Но красивый римлянин все так же равнодушно откинулся на спинку своего кресла, и, подняв правой рукой хрустальный кубок с вином, спокойно проговорил:
– Ты нелогична, как все женщины, Рустициана, смешивая сладкую забаву Амура с мрачным делом Немезиды… Ты знаешь, что я был другом твоего мужа, несмотря на то, что целовал его жену… Быть может, именно поэтому… Я не вижу ничего преступного в разделении женской ласки. Ты же… Впрочем, ты прощена церковью, и это должно успокоить тебя, Рустициана… И потом ты знаешь, что я ненавижу готов и их тщеславного короля, осмелившегося присвоить себе титул западноримского императора. Ты знаешь, что моя ненависть неугасима, и веришь, что я хочу и могу отомстить убийцам твоего отца и мужа. Первого ты любила, второго уважала, несмотря на то, что отдавала мне свои ласки… Быть может, именно поэтому… Теперь ты охотно следуешь моим советам и указаниям, и хорошо делаешь… Ты умна и ловка и обладаешь, как многие женщины, недюжинным талантом для интриг. Но твоя горячность не раз уже вредила тебе, заставляла ошибаться в выборе орудий и разрушая твои лучшие планы. Зная это, ты повинуешься моему холодному и спокойному рассудку, и, наверное, хорошо делаешь… Все это вполне естественно и логично… А теперь пора домой, Рустициана… Мы и так замешкались. Твои невольники ожидают у дверей храма конца твоей исповеди, которая не может продолжаться целую ночь. Иди домой и передай мой привет прекрасной Камилле, твоей дочери… Покойной ночи, Рустициана.

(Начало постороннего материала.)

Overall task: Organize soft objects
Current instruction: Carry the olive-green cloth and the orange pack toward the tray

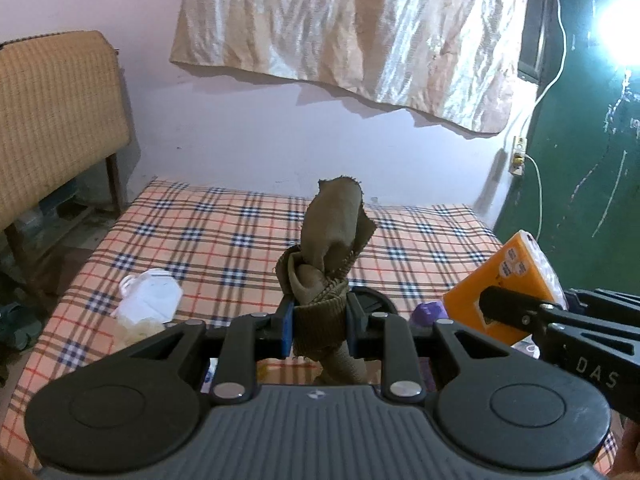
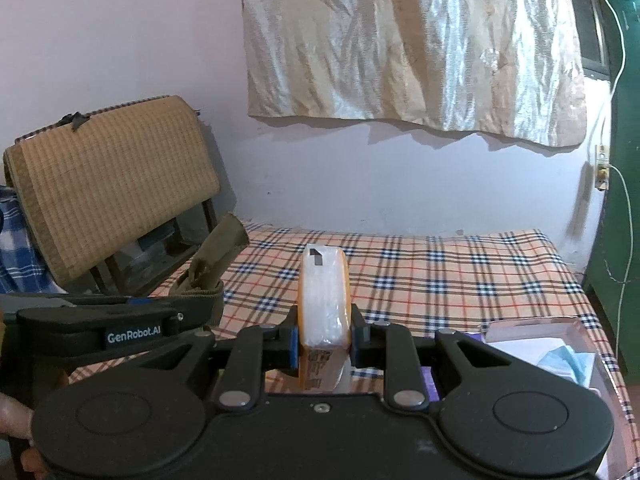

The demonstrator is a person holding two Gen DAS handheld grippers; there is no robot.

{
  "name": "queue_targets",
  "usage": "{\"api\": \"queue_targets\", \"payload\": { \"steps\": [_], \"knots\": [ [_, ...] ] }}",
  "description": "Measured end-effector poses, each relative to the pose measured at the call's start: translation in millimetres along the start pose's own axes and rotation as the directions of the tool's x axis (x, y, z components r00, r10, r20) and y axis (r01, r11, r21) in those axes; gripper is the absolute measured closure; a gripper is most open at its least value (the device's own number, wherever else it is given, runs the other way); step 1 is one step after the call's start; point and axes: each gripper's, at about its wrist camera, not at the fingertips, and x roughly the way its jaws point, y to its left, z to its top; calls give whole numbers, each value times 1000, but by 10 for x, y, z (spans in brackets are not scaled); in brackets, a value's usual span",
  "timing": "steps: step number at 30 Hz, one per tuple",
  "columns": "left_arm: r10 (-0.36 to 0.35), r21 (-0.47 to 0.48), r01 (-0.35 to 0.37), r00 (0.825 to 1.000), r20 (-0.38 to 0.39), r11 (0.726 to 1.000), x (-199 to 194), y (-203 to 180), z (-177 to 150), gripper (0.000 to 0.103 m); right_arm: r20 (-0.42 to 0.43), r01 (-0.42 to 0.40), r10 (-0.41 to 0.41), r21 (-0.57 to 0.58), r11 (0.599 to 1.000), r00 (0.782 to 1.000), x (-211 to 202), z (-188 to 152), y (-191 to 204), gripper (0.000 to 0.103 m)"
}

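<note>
My left gripper [image 1: 319, 320] is shut on an olive-green sock [image 1: 330, 248] that stands up above the plaid bed [image 1: 224, 236]. The sock also shows at the left of the right wrist view [image 2: 212, 264]. My right gripper [image 2: 324, 338] is shut on an orange tissue pack [image 2: 325, 300] wrapped in clear plastic, held above the bed. The pack shows at the right of the left wrist view [image 1: 504, 276], held by the right gripper's fingers [image 1: 508, 306].
A white face mask [image 1: 150, 294] lies on the bed at the left. A purple item [image 1: 430, 314] sits near the tissue pack. A clear container with a blue mask [image 2: 560, 354] sits at the bed's right. A woven chair [image 2: 112, 188] stands left of the bed.
</note>
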Motion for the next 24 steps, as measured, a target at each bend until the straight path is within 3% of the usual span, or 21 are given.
{"api": "queue_targets", "payload": {
  "steps": [24],
  "knots": [
    [-99,72,102,994,-44,992,263,-562,-60,77,3,116,-116,72,991,993,-189,-81,-649,76]
  ]
}}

Все с той же равнодушной любезностью, с которой провожают хорошую знакомую, Цетегус поцеловал холодную руку вдовы Боэция, руку, которую Рустициана как бы позабыла вынуть из его руки, и проводил ее до потайной лестницы, предупредительно открытой архидьяконом.
На пороге Рустициана еще раз смерила высокую мужскую фигуру сверкающим взглядом, полным самыx противоречивых чувств, и затем, молча покачав головой, опустила темное покрывало и скрылась.
Цетегус вернулся на свое место и не спеша допил чашу с искрящимся вином.
– Странная борьба происходит в душе этой женщины, – качая головой, произнес архидьякон.
Он вынул из стенного шкафа свиток пергамента, восковую дощечку, грифель и другие принадлежности письма, и, положив все это на придвинутый стол, стал рядом со своим молчаливым гостем.
Цетегус пожал плечами.
– Я не вижу ничего особенного в чувствах Рустицианы. Она хочет отомстить за своего мужа, надеясь таким образом загладить свою вину перед ним. В том, что бывший сообщник ее неверности помогает ее мести, делает исполнение этого долга особенно для нее заманчивым. Таково объяснение чувств и колебаний Рустицианы, конечно, инстинктивных и бессознательных… Но оставим этот мало интересный предмет… Скажи мне лучше, что нового, Сильверий?
Сообщники принялись обсуждать то, о чем нельзя было говорить при других заговорщиках.
– Прежде всего надо упрочить владение миллионами Альбинуса и решить, как их использовать. Ты знаешь, как нам нужны деньги.